Under the new target allocation the biggest shift will be from cash and bonds to the new hybrid allocation, which will be around 12 per cent, which will result in the deployment of £2.5 billion to £3 billion in this area.

“It is difficult to get these assets, and valuations are high so we figuring out what a realistic allocation might be. We think of them in terms of risk factors, not what the assets are called, it needs to fit both in both the growth and hedging criteria.”

The fund’s hedging portfolio is made up of 30 per cent gilts and 70 per cent over the counter derivatives and will now also include hybrids, which will have liability and asset qualities, marking the key evolution in the portfolio in recent times.

“You can have classification of assets but in the hybrid book the risk factors are more important than the name, so we will be looking for factors such as duration, inflation, credit, illiquidity. Whether that derived from UK corporate bonds, ground rents, leases, social housing is not the main driver it’s the factors,” Kenneth says. “When we think about liquidity/illiquidity in terms of modelling that factor, our driver is how long it takes to sell that asset as close to fair value. For example gilts or listed equities model as having no illiquidity premium as they can be sold on the same day, however if we hold a property lease that would take months if not years to realise fair value. In the context of the fund we need liquidity to pay collateral on derivative positions and to pay our member compensation. In terms of sizing our illiquid assets we are conscious that our liquidity needs are not compromised by allocating more capital to illiquids.”

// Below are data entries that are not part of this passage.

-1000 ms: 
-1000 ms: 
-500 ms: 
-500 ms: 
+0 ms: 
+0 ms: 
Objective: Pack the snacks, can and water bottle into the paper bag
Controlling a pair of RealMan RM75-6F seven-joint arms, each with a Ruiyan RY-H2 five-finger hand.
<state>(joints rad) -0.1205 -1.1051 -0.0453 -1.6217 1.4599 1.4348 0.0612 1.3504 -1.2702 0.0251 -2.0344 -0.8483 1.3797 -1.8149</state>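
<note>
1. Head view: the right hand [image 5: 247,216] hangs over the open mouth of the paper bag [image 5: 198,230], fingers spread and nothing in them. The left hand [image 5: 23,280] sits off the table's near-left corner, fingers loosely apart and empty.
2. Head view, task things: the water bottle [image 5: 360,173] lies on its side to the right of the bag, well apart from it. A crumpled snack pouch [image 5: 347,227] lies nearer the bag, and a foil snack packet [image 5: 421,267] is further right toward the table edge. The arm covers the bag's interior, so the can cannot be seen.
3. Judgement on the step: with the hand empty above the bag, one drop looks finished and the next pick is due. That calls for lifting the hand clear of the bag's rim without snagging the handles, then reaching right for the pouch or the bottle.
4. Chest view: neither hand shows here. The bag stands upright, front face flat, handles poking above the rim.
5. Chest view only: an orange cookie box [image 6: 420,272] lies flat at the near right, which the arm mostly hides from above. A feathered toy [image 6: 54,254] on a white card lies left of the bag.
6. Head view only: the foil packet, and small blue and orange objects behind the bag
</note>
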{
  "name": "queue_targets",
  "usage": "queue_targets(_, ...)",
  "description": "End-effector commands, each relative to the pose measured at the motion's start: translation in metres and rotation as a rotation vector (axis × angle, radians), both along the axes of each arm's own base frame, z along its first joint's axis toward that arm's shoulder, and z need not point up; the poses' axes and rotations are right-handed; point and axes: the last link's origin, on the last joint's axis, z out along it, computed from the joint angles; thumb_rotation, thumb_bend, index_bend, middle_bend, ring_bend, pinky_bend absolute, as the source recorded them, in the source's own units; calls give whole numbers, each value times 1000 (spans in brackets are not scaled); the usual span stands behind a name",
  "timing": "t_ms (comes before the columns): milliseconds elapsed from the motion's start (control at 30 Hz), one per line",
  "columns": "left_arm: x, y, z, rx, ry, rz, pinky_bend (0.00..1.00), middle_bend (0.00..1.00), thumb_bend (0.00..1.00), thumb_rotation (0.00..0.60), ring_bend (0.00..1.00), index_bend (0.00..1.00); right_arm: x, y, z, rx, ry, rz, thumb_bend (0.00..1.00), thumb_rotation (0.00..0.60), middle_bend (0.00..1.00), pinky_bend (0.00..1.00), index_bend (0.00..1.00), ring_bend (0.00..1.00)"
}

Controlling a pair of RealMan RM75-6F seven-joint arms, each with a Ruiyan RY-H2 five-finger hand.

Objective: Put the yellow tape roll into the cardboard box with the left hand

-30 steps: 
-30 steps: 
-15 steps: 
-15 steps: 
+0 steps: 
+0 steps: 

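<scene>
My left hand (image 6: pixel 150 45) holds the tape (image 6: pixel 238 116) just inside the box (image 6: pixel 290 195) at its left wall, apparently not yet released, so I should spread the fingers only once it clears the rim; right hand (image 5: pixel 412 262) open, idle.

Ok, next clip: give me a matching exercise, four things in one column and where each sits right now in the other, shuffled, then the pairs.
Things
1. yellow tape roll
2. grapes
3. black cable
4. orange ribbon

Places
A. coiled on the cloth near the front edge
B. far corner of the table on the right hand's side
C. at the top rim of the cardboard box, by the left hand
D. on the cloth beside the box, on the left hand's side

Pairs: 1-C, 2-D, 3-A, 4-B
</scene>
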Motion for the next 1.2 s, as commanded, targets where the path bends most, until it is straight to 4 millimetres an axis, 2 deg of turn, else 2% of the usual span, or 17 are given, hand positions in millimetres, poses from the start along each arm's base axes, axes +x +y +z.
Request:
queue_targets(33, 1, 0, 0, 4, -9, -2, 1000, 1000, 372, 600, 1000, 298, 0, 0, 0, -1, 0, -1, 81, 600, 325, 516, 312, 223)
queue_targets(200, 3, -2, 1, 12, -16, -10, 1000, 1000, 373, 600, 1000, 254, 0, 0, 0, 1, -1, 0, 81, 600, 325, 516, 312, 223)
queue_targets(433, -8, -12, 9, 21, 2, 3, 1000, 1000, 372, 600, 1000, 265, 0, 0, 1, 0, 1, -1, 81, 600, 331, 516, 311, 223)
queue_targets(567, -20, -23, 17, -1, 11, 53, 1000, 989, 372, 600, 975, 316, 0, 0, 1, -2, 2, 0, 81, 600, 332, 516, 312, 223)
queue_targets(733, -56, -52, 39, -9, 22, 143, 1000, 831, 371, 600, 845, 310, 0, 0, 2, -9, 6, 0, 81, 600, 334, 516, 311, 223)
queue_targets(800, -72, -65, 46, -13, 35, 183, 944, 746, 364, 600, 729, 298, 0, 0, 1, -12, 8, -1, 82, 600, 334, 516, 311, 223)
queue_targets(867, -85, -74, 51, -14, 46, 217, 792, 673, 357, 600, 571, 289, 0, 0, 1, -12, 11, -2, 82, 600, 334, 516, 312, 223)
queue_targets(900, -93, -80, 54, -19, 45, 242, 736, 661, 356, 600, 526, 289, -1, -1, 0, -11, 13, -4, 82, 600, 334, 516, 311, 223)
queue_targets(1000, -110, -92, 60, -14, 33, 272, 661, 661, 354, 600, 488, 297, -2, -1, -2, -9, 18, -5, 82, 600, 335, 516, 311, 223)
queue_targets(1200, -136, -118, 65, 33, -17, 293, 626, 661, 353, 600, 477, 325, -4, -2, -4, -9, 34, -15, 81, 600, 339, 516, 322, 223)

The fund protects 11 million members in defined benefit schemes across the UK and has about £16 billion in assets.

Kenneth says there are a number of challenges facing the fund in the next couple of years including those associated with using over the counter derivatives. The cost of hedging will go up as central clearing becomes a requirement and bank’s ability to warehouse risk becomes more challenged, through new financial regulations.

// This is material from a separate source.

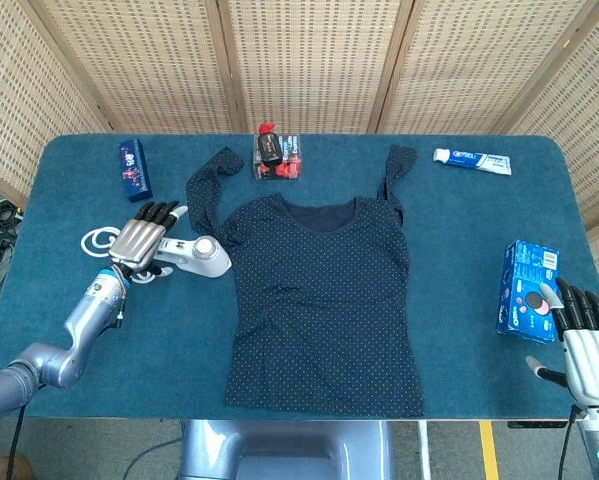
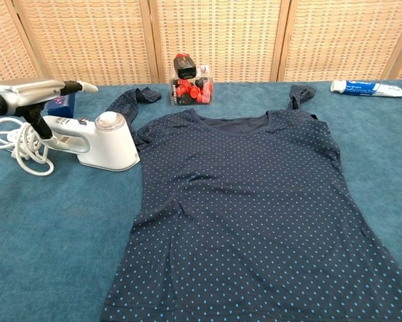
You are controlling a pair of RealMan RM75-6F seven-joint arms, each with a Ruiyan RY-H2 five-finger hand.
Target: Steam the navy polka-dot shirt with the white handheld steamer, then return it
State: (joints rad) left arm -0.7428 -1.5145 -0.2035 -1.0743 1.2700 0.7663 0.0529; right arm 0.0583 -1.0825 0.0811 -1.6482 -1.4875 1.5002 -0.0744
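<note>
The navy polka-dot shirt [image 1: 324,295] [image 2: 254,215] lies flat in the middle of the table, sleeves spread toward the back. The white handheld steamer [image 1: 199,255] [image 2: 100,144] lies on its side just left of the shirt, its coiled cord [image 1: 99,240] [image 2: 19,144] trailing left. My left hand [image 1: 142,240] [image 2: 33,90] hovers flat over the steamer's handle, fingers extended and apart, holding nothing. My right hand [image 1: 587,345] rests open at the table's near right corner, far from the shirt.
A blue box [image 1: 134,168] stands at the back left. A clear box of red items [image 1: 277,160] with a black object on top sits behind the shirt's collar. A toothpaste tube [image 1: 472,160] lies back right, a blue snack box [image 1: 530,290] by my right hand.
</note>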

“We also worry about the provision of balance sheet from banks on operations such as Repo, given the new bank leverage rules, which we use in our strategy. We therefore need to prepare ourselves for that in terms of buying more assets which give us long term cash flows and have less reliance on derivatives. Banks retreating in certain lines of business could also give us an opportunity to plug gaps where we think there is value i.e. direct lending. This is why we are creating the hybrid bucket.”

“We will have to evolve the way we interact and deal with banks and we are looking at how we can evolve our strategy without getting too hamstrung by additional costs.” “Given our size we can play in more areas, for example property leases and we can we be a material player. Our size is giving us flexibility and we need to use that to become more efficient.”

Kenneth, who has a team of 12, will be recruiting to evolve the team to deal with the growing complexity.

The PPF is also in the middle of a risk system procurement, in order to provide more portfolio information. It is also conducting an emerging markets debt tender. The fund has funded about 30 managers, with a current pool of about 60.

And while everything is managed externally now, one of the agenda items of the next three-year business plan is whether to internalise any investment functions. The fund was 109 per cent funded last year, achieved through investment returns and a levy on the industry of £695 million a year. To be protected by the PPF, a fund has to have a sponsoring corporate that is insolvent and the pension fund has to be underfunded.

“We get claims every year from funds that are underfunded. We charge each fund based on the risk of the scheme and the number of members. Our mission by 2030 is to be self-sufficient.”